Dari Abi Hurairah ra bahwa Rasulullah SAW bersabda, Siapa yang beristijmar ( bersuci dengan batu ) maka hendaklah berwitir ( menggunakan batu sebanyak bilangan ganjil ). Siapa yang melaksanakannya maka dia telah berbuat ihsan dan siapa yang tidak melakukannya tidak ada masalah. HR. Abu Daud, Ibju Majah, Ahmad, Baihaqi dan Ibnu Hibban. Dari Aisyah ra bahwa Rasulullah SAW bersabda, Bila seorang kamu datang ke WC maka bawalah tiga buah batu, karena itu sudah cukup untuk menggantikannya. HR. Abu Daud, Baihaqi dan Syafi`i. Janganlah salah seorang kamu beristinja kecuali dengan tiga buah batuHR. Muslim.

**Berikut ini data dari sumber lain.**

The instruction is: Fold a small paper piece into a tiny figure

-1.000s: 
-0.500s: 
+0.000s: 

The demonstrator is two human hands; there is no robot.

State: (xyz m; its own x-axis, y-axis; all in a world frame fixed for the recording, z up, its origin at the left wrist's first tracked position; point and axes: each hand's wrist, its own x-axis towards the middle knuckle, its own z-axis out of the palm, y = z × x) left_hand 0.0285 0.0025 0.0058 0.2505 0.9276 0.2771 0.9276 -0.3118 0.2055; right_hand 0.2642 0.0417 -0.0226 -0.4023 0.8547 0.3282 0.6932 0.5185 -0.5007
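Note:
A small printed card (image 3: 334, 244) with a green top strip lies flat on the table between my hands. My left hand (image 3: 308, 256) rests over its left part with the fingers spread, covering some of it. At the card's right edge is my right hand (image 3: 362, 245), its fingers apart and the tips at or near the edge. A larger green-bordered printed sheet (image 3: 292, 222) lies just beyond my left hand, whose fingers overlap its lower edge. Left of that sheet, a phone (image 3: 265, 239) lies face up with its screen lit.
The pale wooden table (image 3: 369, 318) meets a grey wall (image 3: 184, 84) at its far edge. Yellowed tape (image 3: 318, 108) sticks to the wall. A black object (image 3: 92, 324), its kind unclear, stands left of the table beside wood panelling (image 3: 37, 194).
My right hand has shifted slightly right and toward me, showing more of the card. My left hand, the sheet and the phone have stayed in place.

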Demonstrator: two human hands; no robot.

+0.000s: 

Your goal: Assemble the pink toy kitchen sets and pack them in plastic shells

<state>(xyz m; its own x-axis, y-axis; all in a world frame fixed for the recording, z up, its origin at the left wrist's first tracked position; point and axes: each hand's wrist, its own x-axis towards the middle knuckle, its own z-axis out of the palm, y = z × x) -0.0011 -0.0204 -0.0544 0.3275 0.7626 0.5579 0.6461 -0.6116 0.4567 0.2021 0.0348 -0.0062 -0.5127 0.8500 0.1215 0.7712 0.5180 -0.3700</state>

Sedangkan selain batu, yang bisa digunakan adalah
semua benda yang memang memenuhi ketentuan dan tidak keluar dari batas yang disebutkan :

a. Benda itu bisa untuk membersihkan bekas najis.
b. Benda itu tidak kasar seperti batu bata dan juga tidak licin seperti batu akik, karena tujuannya agar bisa menghilangkan najis.
c. Benda itu bukan sesuatu yang bernilai atau terhormat seperti emas, perak atau permata. Juga termasuk tidak boleh menggunakan sutera atau bahan pakaian tertentu, karena tindakan itu merupakan pemborosan.
d. Bendai itu bukan sesuatu yang bisa mengotori seperti arang, abu, debu atau pasir.
e. Benda itu tidak melukai manusia seperti potongan kaca beling, kawat, logam yang tajam, paku.
f. Jumhur ulama mensyaratkan harus benda yang padat bukan benda cair. Namun ulama Al-Hanafiyah membolehkan dengan benda cair lainnya selain air seperti air mawar atau cuka.
g. Benda itu harus suci, sehingga beristijmar dengan menggunakan tahi / kotoran binatang tidak diperkenankan. Tidak boleh juga menggunakan tulang, makanan atau roti, kerena merupakan penghinaan.

Intinya, dalam kondisi yang memang sangat dingin sehingga untuk menyentuh air pun anda akan ‘mati beku’, maka sekali lagi tayammum bisa menjadi andalan. Karena tayammum itu bukan hanya mengangkat hadats kecil saja tetapi juga sekaligus hadats besar.